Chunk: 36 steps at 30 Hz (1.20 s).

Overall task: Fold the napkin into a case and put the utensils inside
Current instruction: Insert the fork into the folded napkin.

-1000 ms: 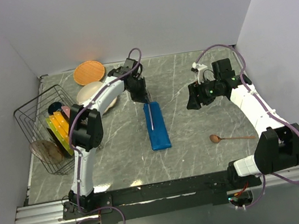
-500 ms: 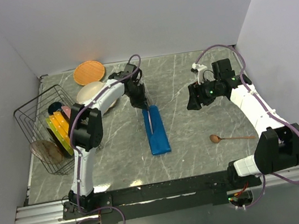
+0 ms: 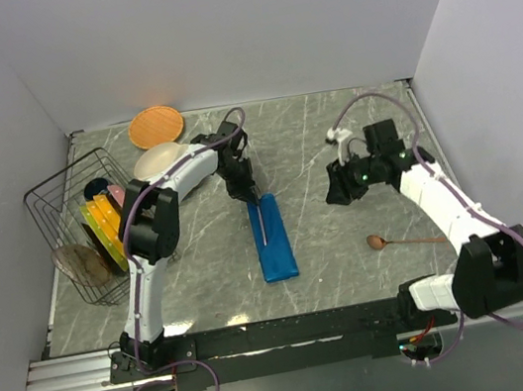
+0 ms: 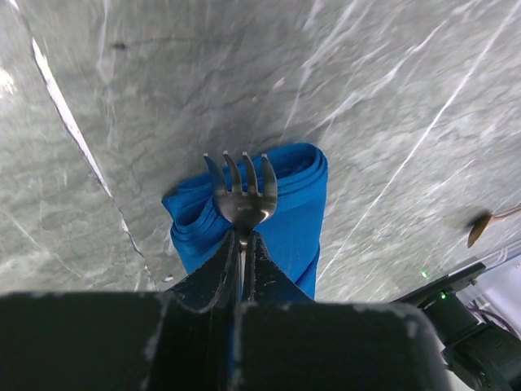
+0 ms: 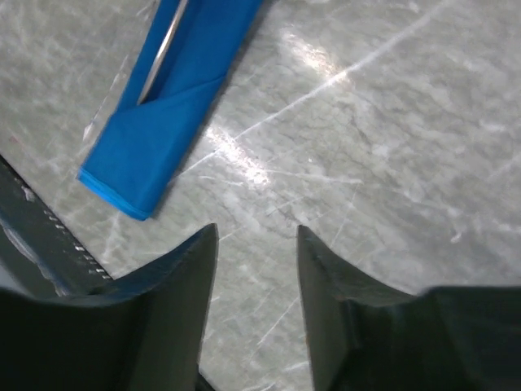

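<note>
The napkin lies mid-table as the case, a narrow bright blue layered strip. My left gripper is at its far end, shut on the handle of a silver fork that runs along the strip. In the left wrist view the fork sticks out past my shut left gripper, tines over the blue folds. My right gripper hovers open to the right of the case with nothing in it. The right wrist view shows the right gripper above bare table, with the case at upper left. A wooden spoon lies at the right.
A wire rack holding coloured plates stands at the left edge. An orange plate and a white dish sit at the back left. Walls close in the table on three sides.
My left gripper has drawn nearer and slightly left with the fork, and the case has shifted with it. The right gripper's jaws have narrowed, and it has moved a little left.
</note>
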Available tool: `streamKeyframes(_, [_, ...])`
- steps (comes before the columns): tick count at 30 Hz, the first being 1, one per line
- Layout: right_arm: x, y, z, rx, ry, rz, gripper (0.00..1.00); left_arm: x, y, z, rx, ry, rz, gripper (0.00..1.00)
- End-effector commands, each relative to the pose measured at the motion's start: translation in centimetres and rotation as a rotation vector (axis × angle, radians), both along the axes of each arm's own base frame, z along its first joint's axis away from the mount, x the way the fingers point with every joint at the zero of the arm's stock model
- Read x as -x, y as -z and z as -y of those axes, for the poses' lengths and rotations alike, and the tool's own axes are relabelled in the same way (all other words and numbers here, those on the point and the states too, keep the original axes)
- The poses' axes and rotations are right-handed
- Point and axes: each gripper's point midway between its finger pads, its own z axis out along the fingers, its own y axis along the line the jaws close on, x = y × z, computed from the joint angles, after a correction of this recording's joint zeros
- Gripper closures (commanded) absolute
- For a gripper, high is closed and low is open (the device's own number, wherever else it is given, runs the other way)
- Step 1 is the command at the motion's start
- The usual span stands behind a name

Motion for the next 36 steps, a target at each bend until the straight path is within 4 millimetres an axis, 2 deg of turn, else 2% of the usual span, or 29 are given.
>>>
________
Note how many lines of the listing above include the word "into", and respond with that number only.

2